EXERCISE ▸ Please copy every line from the following entries in which the word "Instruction" appears.

BEGIN DATA SECTION

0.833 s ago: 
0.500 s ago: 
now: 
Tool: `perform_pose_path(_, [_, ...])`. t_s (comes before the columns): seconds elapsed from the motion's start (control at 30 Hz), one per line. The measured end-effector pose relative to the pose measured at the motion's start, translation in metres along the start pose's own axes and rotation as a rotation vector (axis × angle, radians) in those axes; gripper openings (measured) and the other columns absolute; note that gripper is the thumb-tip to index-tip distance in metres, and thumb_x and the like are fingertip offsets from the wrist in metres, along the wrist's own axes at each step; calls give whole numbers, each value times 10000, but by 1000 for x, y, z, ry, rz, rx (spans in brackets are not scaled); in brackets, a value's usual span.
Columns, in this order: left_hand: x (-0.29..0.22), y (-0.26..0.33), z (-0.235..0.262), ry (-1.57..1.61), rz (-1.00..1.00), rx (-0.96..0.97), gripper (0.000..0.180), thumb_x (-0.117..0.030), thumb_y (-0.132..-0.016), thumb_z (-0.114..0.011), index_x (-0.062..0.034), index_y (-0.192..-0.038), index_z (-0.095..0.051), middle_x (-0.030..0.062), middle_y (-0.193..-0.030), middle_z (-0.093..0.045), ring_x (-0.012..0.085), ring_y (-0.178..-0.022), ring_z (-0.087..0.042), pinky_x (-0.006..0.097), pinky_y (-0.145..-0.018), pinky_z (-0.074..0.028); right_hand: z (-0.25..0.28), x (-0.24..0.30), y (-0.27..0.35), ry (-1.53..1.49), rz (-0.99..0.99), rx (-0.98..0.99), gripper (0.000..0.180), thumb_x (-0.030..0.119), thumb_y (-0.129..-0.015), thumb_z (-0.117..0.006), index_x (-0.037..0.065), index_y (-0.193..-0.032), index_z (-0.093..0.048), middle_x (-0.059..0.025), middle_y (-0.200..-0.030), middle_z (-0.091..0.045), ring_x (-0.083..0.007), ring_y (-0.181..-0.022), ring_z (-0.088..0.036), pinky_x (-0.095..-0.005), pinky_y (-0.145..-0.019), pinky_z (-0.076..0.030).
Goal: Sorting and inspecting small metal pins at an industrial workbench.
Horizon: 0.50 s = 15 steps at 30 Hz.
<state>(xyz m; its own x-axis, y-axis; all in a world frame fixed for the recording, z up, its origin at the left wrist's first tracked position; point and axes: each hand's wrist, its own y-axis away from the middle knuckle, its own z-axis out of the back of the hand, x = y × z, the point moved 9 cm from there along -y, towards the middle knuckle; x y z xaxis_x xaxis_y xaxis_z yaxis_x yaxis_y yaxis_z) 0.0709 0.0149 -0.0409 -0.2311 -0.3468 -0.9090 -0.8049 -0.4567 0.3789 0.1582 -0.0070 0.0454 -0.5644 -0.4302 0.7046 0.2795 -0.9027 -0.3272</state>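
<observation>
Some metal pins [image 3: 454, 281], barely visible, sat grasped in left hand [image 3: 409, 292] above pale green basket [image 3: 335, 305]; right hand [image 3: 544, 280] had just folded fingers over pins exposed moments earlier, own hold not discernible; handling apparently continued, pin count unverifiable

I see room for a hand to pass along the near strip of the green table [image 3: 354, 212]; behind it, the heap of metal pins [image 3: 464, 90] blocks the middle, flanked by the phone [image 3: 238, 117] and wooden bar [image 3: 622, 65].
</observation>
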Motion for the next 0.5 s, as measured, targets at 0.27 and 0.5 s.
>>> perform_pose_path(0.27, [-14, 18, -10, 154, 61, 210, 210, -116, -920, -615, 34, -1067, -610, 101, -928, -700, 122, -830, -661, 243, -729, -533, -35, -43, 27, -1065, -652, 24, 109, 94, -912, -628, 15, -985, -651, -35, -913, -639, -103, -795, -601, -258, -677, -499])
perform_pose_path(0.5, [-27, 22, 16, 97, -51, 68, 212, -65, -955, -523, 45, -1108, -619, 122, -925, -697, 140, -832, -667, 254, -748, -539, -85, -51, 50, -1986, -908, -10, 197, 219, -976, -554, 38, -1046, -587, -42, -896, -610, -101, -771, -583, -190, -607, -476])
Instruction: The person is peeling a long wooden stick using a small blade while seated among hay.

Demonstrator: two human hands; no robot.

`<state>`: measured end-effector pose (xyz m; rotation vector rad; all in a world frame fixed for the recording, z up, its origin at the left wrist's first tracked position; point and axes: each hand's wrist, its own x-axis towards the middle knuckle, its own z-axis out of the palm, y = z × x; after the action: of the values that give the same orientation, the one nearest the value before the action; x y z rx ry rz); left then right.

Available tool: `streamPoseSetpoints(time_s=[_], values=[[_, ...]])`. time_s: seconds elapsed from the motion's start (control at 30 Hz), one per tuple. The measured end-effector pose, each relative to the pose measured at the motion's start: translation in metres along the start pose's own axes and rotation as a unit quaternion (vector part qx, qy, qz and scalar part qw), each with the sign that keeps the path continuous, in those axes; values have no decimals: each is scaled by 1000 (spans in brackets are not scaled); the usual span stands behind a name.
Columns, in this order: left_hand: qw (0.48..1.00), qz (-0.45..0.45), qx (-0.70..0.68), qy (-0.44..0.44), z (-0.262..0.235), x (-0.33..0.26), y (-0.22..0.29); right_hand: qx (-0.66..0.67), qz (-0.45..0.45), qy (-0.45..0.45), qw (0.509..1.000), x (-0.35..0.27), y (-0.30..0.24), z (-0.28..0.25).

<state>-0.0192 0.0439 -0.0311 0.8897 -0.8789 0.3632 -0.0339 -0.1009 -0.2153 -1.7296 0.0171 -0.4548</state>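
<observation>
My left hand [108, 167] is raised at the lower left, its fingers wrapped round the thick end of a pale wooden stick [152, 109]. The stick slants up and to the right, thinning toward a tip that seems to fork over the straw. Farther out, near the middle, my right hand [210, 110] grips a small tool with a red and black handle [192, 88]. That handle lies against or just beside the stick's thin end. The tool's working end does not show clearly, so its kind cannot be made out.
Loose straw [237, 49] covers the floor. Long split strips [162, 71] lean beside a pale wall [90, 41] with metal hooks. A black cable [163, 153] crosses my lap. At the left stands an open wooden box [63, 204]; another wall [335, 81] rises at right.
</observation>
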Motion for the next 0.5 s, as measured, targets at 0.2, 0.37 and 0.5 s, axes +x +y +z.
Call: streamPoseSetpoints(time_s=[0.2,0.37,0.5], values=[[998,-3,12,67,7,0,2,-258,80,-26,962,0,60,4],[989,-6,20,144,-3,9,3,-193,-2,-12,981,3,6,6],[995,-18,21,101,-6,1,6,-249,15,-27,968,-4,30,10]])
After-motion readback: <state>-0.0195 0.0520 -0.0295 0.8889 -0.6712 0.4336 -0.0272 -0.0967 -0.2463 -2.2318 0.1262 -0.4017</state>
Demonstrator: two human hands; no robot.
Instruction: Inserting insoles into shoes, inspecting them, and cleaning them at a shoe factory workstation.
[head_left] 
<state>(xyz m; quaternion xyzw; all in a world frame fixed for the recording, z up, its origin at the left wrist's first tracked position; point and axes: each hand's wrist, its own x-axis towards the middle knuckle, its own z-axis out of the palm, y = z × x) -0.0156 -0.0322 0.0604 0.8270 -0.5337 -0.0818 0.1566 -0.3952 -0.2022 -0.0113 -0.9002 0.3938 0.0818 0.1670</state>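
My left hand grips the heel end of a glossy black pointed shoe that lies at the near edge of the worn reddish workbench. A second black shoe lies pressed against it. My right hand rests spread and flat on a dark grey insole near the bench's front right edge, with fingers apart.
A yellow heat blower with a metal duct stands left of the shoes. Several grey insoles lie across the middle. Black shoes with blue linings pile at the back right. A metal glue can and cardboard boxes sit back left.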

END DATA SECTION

SOLUTION FOR THIS PROBLEM ▸
Instruction: The person is peeling a long wooden stick using a small blade while seated among hay.
Instruction: Inserting insoles into shoes, inspecting them, and cleaning them at a shoe factory workstation.

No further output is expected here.